Yoğun bir katılımın olduğu düğün töreni, Osmanlı Hanedan ailesinde uzun bir aradan sonra yapılan sultan düğünü olma özelliğini taşıyor. Son sultan düğünü 9 sene önce Beylerbeyi Sarayı’nda yapılmış, gelinin ablası Nilhan Osmanoğlu 22 Eylül 2012 tarihinde Mehmet Behlül Vatansever ile hayatını birleştirmişti.

Son şehzade evliliği ise 16 Mayıs 2013’te 35. Osmanlı padişahı Sultan Mehmed Reşad Han’ın Londra’da yaşayan dördüncü kuşak torunu Mahmud Namık Osmanoğlu ile Genevieve İnci Robson arasında gerçekleşmişti.
Gelinin babası Orhan Osmanoğlu, bir evladının daha evlenmesinden çok mutlu olduğunu ifade ederek, gelecek ayın başında oğlu Yavuz Selim Osmanoğlu’nun, hemen ardından da dördüncü çocuğu Berna Sultan’ın düğünlerinin yapılacağını bildirdi.

Törene çiftin anne ve babaları, akrabaları ve yakın dostları katıldı. Tarihçi Prof. Dr. Ahmet Şimşirgil, tarihçi Dr. İbrahim Pazan, Refah Partisi eski milletvekili Şevki Yılmaz, Cübbeli Ahmet Hoca olarak bilinen vaiz ve hafız Ahmet Mahmut Ünlü, İslâm tarihi ve tasavvuf konularında radyo ve televizyon programları yapan Mehmet Fatih Çıtlak, gazeteci Faruk Atasoy, Yeni Çağrı gazetesi köşe yazarı Av.

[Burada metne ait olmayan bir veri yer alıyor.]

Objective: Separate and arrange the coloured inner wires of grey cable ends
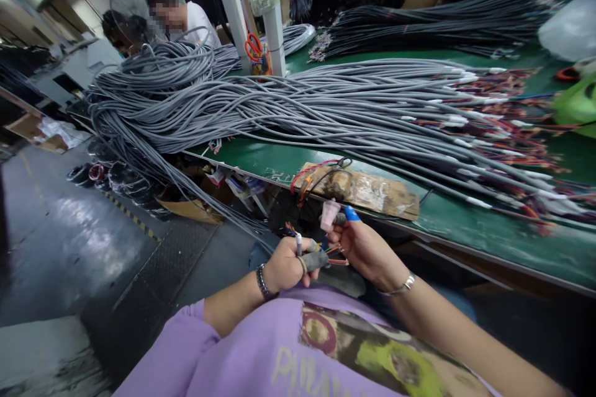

Alper Osman Genç, iş adamları İsmail Cevahir ve İbrahim Solmaz, türkücü Davut Güloğlu, Payitaht-Abdülhamid dizisi oyuncularından Gazi Osman Paşa’yı canlandıran Aydın Sığalı, Emanuel Karasu’yu canlandıran Ali Nuri Türkoğlu, Muallim İsmail Hakkı Bey’i canlandıran Necip Karakaya, Diriliş-Ertuğrul dizisi oyuncularından Abdurrahman Gazi’yi canlandıran Celal Al ve eşleri törene katılanlar arasında yer aldı.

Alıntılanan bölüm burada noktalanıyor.